**How to complete this task**
A complete transcription of the material, exact in every line, is what is wanted.

※

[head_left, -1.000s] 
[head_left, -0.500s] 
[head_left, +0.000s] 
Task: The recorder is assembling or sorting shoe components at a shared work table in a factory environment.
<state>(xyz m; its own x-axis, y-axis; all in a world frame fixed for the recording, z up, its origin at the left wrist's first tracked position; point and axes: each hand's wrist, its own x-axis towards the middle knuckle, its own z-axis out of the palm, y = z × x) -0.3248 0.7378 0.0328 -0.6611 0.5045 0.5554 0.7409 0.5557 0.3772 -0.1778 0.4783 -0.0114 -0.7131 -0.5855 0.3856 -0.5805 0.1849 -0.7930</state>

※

**Solution to the problem**
[head_left, -1.000s] 
[head_left, -0.500s] 
[head_left, +0.000s] 
Task: The recorder is assembling or sorting shoe components at a shared work table in a factory environment.
<state>(xyz m; its own x-axis, y-axis; all in a world frame fixed for the recording, z up, its origin at the left wrist's first tracked position; point and axes: each hand's wrist, its own x-axis towards the middle knuckle, its own z-axis out of the palm, y = z × x) -0.3248 0.7378 0.0328 -0.6611 0.5045 0.5554 0.7409 0.5557 0.3772 -0.1778 0.4783 -0.0114 -0.7131 -0.5855 0.3856 -0.5805 0.1849 -0.7930</state>

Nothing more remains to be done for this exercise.